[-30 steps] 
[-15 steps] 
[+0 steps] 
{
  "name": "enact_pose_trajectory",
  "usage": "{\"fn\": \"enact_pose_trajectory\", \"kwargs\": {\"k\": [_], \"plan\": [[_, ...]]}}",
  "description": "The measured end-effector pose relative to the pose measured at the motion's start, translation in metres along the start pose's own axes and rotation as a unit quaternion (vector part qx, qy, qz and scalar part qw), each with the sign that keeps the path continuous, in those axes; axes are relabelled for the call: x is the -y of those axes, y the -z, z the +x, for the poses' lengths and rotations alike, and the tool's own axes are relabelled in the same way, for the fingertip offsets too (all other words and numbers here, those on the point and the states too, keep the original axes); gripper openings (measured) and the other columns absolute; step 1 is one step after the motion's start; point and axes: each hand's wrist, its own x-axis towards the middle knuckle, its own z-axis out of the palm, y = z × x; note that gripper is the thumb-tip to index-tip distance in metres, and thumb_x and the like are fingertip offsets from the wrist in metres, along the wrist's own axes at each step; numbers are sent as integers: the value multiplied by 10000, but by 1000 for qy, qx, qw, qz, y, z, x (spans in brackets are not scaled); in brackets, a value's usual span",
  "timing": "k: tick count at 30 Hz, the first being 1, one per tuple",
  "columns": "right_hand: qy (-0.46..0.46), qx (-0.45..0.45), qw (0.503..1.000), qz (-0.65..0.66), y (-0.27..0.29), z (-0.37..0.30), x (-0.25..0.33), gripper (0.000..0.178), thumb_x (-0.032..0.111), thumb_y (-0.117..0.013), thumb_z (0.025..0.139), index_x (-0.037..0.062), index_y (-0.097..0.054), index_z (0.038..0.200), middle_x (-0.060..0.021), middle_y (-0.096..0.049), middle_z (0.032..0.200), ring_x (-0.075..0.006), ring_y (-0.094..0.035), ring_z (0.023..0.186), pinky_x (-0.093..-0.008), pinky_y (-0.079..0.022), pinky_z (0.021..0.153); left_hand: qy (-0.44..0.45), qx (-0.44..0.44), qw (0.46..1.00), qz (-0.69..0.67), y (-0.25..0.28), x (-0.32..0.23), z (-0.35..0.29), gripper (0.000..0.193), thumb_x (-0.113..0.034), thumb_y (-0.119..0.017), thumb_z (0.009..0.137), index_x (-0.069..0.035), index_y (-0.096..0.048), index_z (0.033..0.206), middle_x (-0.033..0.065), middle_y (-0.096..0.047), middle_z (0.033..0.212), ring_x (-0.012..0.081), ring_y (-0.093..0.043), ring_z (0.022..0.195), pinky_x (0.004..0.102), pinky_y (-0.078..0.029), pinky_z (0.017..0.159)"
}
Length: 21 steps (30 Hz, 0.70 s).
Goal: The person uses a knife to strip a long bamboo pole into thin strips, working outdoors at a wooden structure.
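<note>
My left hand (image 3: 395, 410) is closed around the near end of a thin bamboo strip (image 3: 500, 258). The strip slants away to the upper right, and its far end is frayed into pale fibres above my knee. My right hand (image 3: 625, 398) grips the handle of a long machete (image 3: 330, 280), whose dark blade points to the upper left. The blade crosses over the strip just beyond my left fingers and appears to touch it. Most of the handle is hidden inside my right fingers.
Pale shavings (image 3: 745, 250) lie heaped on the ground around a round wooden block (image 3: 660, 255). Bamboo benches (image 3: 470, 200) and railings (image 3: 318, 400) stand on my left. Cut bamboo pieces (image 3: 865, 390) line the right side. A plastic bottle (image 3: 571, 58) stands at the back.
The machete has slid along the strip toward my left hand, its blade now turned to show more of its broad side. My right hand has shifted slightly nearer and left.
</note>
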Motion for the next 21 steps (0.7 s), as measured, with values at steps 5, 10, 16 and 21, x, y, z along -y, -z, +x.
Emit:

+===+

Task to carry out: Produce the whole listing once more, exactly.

Response area:
[-30 steps] 
[-15 steps] 
[+0 steps] 
{
  "name": "enact_pose_trajectory",
  "usage": "{\"fn\": \"enact_pose_trajectory\", \"kwargs\": {\"k\": [_], \"plan\": [[_, ...]]}}",
  "description": "The measured end-effector pose relative to the pose measured at the motion's start, translation in metres along the start pose's own axes and rotation as a unit quaternion (vector part qx, qy, qz and scalar part qw), each with the sign that keeps the path continuous, in those axes; axes are relabelled for the call: x is the -y of those axes, y the -z, z the +x, for the poses' lengths and rotations alike, and the tool's own axes are relabelled in the same way, for the fingertip offsets too (all other words and numbers here, those on the point and the states too, keep the original axes); gripper openings (measured) and the other columns absolute; step 1 is one step after the motion's start; point and axes: each hand's wrist, its own x-axis towards the middle knuckle, its own z-axis out of the palm, y = z × x; note that gripper is the thumb-tip to index-tip distance in metres, and thumb_x and the like are fingertip offsets from the wrist in metres, along the wrist's own axes at each step; numbers are sent as integers: the value multiplied by 10000, but by 1000 for qy, qx, qw, qz, y, z, x (spans in brackets are not scaled); in brackets, a value's usual span",
  "timing": "k: tick count at 30 Hz, the first being 1, one per tuple",
  "columns": "right_hand: qy (-0.46..0.46), qx (-0.45..0.45), qw (0.503..1.000), qz (-0.65..0.66), y (-0.27..0.29), z (-0.37..0.30), x (-0.25..0.33), gripper (0.000..0.178), thumb_x (-0.032..0.111), thumb_y (-0.117..0.013), thumb_z (0.025..0.139), index_x (-0.037..0.062), index_y (-0.097..0.054), index_z (0.038..0.200), middle_x (-0.060..0.021), middle_y (-0.096..0.049), middle_z (0.032..0.200), ring_x (-0.075..0.006), ring_y (-0.094..0.035), ring_z (0.023..0.186), pinky_x (-0.093..-0.008), pinky_y (-0.079..0.022), pinky_z (0.021..0.153); left_hand: qy (-0.44..0.45), qx (-0.44..0.44), qw (0.46..1.00), qz (-0.69..0.67), y (-0.25..0.28), x (-0.32..0.23), z (-0.35..0.29), gripper (0.000..0.193), thumb_x (-0.113..0.034), thumb_y (-0.119..0.017), thumb_z (0.009..0.137), index_x (-0.069..0.035), index_y (-0.096..0.048), index_z (0.033..0.206), middle_x (-0.033..0.065), middle_y (-0.096..0.047), middle_z (0.033..0.212), ring_x (-0.012..0.081), ring_y (-0.093..0.043), ring_z (0.022..0.195), pinky_x (0.004..0.102), pinky_y (-0.078..0.029), pinky_z (0.017..0.159)"
}
Length: 21 steps (30 Hz, 0.70 s).
Goal: The person uses a knife to strip a long bamboo pole into thin strips, working outdoors at a wooden structure.
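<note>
My left hand (image 3: 395, 410) is closed around the near end of a thin bamboo strip (image 3: 500, 258). The strip slants away to the upper right, and its far end is frayed into pale fibres above my knee. My right hand (image 3: 625, 398) grips the handle of a long machete (image 3: 330, 280), whose dark blade points to the upper left. The blade crosses over the strip just beyond my left fingers and appears to touch it. Most of the handle is hidden inside my right fingers.
Pale shavings (image 3: 745, 250) lie heaped on the ground around a round wooden block (image 3: 660, 255). Bamboo benches (image 3: 470, 200) and railings (image 3: 318, 400) stand on my left. Cut bamboo pieces (image 3: 865, 390) line the right side. A plastic bottle (image 3: 571, 58) stands at the back.
The machete has slid along the strip toward my left hand, its blade now turned to show more of its broad side. My right hand has shifted slightly nearer and left.
</note>
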Motion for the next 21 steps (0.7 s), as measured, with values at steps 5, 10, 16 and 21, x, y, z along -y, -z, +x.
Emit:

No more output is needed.